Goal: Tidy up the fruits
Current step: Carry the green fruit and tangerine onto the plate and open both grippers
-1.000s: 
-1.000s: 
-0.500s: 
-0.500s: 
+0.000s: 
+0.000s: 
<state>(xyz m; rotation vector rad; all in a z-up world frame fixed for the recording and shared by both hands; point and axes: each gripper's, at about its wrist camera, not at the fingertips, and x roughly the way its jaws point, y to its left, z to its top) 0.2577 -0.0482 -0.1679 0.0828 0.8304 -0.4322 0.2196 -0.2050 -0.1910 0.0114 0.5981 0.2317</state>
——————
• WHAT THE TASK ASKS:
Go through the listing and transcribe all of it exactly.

• EXERCISE ANSWER:
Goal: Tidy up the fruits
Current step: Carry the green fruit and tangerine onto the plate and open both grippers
-1.000s: 
-1.000s: 
-0.500s: 
-0.500s: 
+0.000s: 
+0.000s: 
<state>(xyz m; rotation vector rad; all in a z-up world frame fixed for the recording and shared by both hands; point and axes: each gripper's, at about its wrist camera, not at the fingertips, and x roughly the way its jaws point, y to its left, z to its top) 0.2577 -0.0482 -0.1679 0.0828 0.8304 -0.4322 0.2196 -0.2050 -0.1910 0.0114 0.5981 0.2317</state>

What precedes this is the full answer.